Every app and package in the monorepo imports the same lint rules:

// apps/web/eslint.config.js
import config from "@repo/eslint-config";
export default config;

One set of rules. Change it in the config package, every app picks it up on the next lint run. No more “this project uses semicolons but that one doesn’t” inconsistencies.
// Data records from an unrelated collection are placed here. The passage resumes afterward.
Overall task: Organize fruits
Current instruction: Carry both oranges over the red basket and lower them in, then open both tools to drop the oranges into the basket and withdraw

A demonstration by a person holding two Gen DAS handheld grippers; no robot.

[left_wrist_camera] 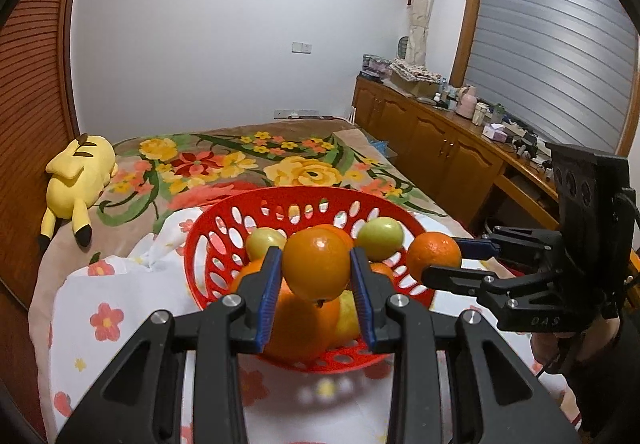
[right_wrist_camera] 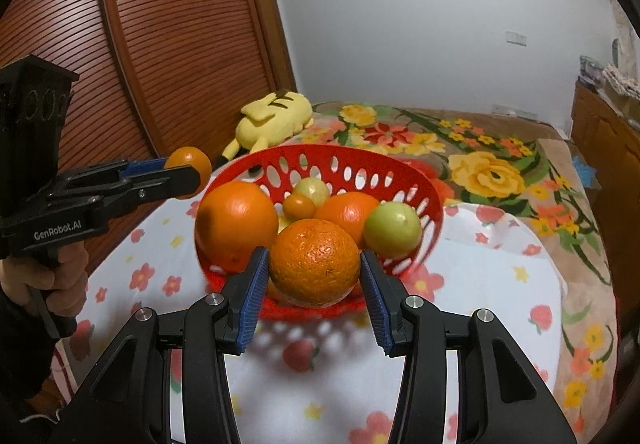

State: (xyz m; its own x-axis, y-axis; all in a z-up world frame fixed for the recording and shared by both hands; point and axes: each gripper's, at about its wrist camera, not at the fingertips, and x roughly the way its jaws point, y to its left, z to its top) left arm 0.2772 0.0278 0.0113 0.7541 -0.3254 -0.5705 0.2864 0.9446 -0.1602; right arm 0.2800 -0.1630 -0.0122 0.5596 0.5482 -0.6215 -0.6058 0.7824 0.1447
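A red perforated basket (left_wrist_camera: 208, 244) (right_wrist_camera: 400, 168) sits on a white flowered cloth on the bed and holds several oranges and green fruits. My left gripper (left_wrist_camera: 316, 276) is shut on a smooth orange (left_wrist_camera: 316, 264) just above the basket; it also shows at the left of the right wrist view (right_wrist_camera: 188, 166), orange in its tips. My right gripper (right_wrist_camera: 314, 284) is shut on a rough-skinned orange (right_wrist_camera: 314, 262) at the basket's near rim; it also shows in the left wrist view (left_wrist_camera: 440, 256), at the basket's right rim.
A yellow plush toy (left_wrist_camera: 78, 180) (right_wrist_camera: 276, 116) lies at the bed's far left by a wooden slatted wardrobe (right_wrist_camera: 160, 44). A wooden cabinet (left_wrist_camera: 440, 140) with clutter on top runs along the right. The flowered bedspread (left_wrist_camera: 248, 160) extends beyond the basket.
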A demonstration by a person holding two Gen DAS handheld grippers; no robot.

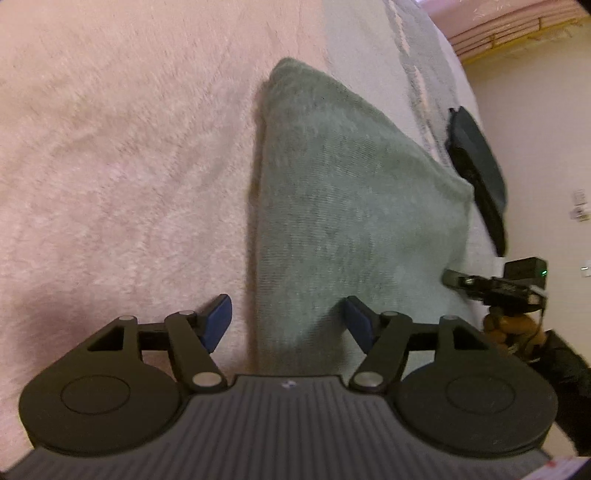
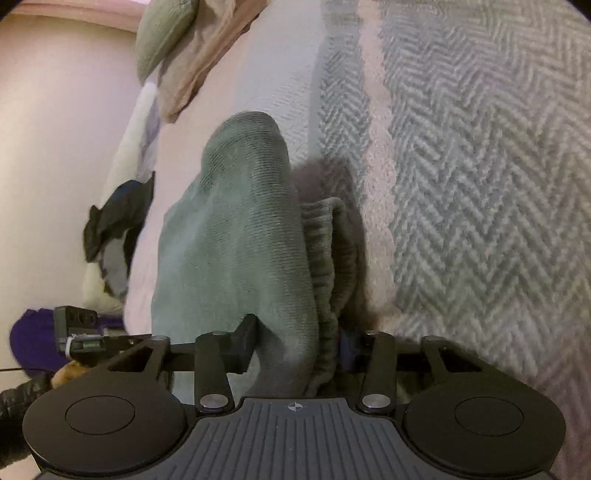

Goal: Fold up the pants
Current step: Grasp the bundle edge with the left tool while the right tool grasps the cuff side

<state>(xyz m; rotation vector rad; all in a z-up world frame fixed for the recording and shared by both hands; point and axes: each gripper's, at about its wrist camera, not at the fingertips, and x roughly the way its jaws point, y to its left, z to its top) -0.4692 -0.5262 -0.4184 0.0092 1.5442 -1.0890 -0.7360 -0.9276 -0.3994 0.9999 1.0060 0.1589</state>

But the real value is the create-config.js pattern — a factory function that lets each app extend or override the base config:

// packages/eslint-config/create-config.js
import antfu from "@antfu/eslint-config";

export default function createConfig(options, ...userConfigs) {
  return antfu(
    {
      type: "app",
      typescript: true,
      formatters: true,
      stylistic: { indent: 2, semi: true, quotes: "double" },
      ...options, // per-app overrides
    },
    {
      rules: {
        "ts/consistent-type-definitions": ["error", "type"],
        "no-console": ["warn"],
        "node/no-process-env": ["error"], // force env var validation
        "unicorn/filename-case": ["error", { case: "kebabCase" }],
      },
    },
    ...userConfigs,
  ); // additional per-app rules
}

The base config enforces the standards (double quotes, semicolons, kebab-case files, no raw process.env). Each app can extend it:

// apps/web/eslint.config.js — uses defaults
import config from "@repo/eslint-config";
export default config;

// apps/api/eslint.config.js — overrides for backend
import createConfig from "@repo/eslint-config/create-config";
export default createConfig({ type: "lib" }, {
  rules: { "no-console": "off" }  // backend can console.log
});

This took a few attempts to get right. The first version was a flat config object that couldn’t be extended — every app got exactly the same rules. The factory function pattern solved it by separating “shared defaults” from “per-app overrides.”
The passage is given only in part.